Unsolved since 1947, a specially trained Labrador retriever, Buster, teamed up with retired police Sgt. Paul Dostie and author Steve Hodel to visit the site.
Hodel, known as the bestselling author of the "Black Dahlia Avenger" and a retired LAPD detective, searched the basement to investigate further the unsolved mystery of the grisly murder of 22-year-old Elizabeth Short.
According to the San Bernardino Sun, the Labrador detected the smell of human decomposition, which pushed the trio to further search the basement of Hodel's father, George Hill Hodel, a Los Angeles doctor who, the author believes, is the Black Dahlia killer.

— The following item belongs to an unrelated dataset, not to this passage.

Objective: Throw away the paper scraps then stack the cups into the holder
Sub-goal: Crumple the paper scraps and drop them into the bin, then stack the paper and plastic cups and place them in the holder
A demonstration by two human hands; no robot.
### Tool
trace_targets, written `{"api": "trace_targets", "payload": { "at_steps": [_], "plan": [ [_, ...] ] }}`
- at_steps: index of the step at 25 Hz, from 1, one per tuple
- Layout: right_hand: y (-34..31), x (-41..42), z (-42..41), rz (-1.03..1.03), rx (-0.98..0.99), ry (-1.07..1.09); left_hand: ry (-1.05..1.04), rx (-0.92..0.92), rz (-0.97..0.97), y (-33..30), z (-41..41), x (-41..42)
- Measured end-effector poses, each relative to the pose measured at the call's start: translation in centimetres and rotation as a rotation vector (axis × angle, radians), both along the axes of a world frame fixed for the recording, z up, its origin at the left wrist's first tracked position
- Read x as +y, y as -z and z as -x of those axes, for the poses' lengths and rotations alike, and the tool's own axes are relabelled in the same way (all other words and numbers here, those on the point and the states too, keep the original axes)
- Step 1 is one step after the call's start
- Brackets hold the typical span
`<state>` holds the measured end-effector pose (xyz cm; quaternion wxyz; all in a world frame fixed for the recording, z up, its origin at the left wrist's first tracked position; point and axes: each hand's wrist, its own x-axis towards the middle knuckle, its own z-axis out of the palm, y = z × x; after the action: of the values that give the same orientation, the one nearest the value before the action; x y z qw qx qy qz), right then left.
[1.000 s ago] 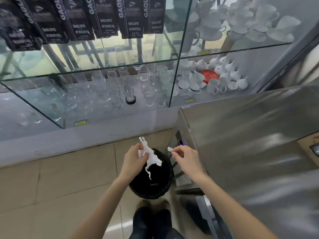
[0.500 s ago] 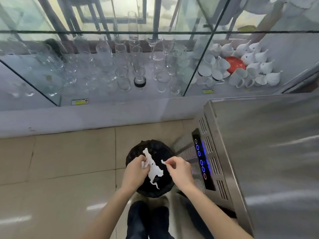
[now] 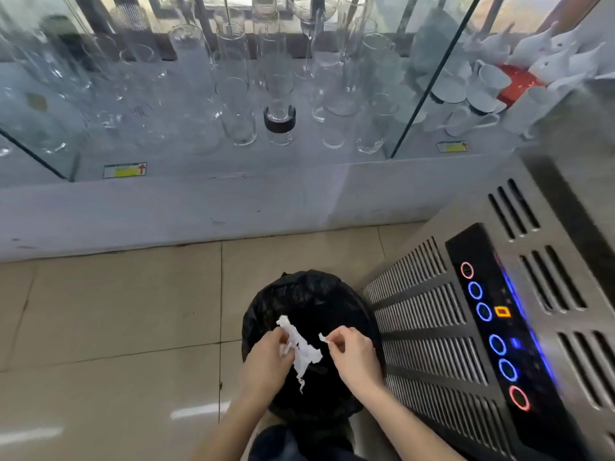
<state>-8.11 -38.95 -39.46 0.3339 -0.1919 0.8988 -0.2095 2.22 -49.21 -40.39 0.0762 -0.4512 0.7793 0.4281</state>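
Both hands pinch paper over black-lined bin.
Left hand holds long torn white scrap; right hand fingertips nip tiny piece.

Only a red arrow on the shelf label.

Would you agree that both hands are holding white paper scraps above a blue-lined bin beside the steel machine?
Not quite: the head view shows the bin liner is black. Left hand and right hand do hold paper scraps above it, beside the steel machine.
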Motion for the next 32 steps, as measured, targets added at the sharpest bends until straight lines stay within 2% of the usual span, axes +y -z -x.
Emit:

It was on Jan. 15, 1947 when Elizabeth Short, also known as the Black Dahlia, was discovered brutally murdered in a vacant lot near the intersection of 39th St. and Norton Ave. in South Los Angeles.

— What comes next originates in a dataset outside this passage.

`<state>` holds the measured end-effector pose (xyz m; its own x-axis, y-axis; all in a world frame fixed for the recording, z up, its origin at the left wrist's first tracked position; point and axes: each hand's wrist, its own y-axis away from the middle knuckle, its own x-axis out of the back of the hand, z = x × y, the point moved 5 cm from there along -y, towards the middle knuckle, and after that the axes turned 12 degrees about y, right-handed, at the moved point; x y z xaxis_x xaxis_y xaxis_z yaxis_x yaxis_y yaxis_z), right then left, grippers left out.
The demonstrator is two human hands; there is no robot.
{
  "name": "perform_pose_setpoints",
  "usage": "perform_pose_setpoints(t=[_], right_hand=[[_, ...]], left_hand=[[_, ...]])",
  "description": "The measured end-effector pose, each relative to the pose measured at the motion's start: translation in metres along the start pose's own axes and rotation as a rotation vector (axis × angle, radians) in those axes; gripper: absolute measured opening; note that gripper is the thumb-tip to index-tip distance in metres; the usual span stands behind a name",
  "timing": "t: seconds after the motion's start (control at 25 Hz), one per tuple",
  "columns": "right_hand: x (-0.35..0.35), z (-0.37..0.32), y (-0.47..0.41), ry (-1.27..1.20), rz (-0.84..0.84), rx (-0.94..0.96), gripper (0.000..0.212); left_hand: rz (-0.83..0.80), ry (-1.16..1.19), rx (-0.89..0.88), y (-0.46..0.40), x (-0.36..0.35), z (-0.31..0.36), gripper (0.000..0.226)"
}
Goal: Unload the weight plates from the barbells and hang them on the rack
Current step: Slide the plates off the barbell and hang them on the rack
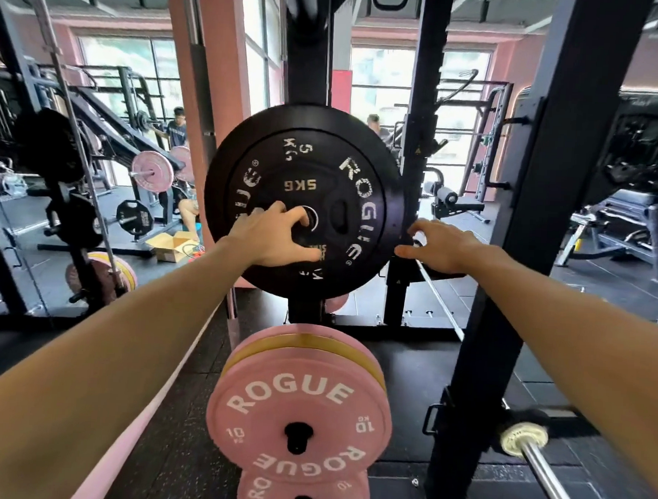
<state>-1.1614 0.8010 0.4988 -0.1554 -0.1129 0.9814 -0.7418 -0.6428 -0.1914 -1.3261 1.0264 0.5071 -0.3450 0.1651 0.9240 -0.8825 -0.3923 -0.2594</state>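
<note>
Left hand [273,234] on round black plate [303,200] (matte), right hand [440,244] beside

The left hand [278,235] grips a small black 5 kg plate [323,211] at its centre hole, fingers curled into the opening. That plate lies against a larger black Rogue plate [365,182] hung on the rack upright [311,57]. The right hand [440,245], fingers spread, touches the larger plate's right edge. Below hang pink 10 kg plates [300,404].
</note>
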Motion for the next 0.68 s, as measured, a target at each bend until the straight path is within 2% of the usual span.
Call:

The Daily Mail reports that her body had been severed at the waist and was completely drained of blood. Her face was also slashed at the corners of the mouth, and she had multiple cuts on her thighs and breasts, with entire portions of her body missing.
Her body had also been cleaned, and she was posed with her hands over her head and her legs open.

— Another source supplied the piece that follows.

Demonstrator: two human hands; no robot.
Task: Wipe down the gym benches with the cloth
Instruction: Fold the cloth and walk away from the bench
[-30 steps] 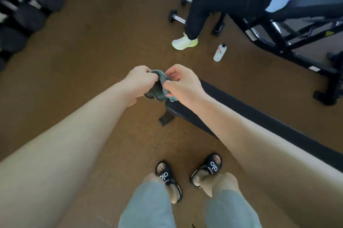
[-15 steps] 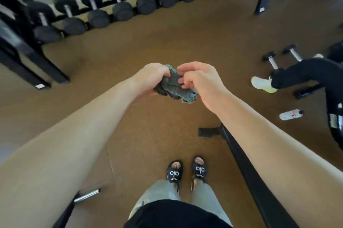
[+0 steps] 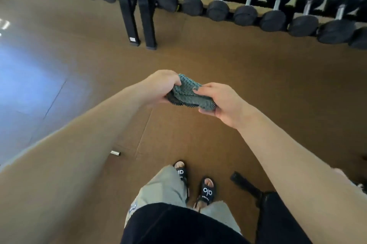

It was in November that the canine took notice of several spots in the Hollywood mansion, according to sources, where soil samples were then sent away to test for remains of Hodel's DNA.
Reports from NBC Los Angeles show that Hodel had been the principal suspect in the murders. The doctor's son believes Hodel killed Short after their romance turned sour, according to The Daily Beast. The author also points out poor detective work in the case, and he has been actively researching the murder since the death of his father in 1999.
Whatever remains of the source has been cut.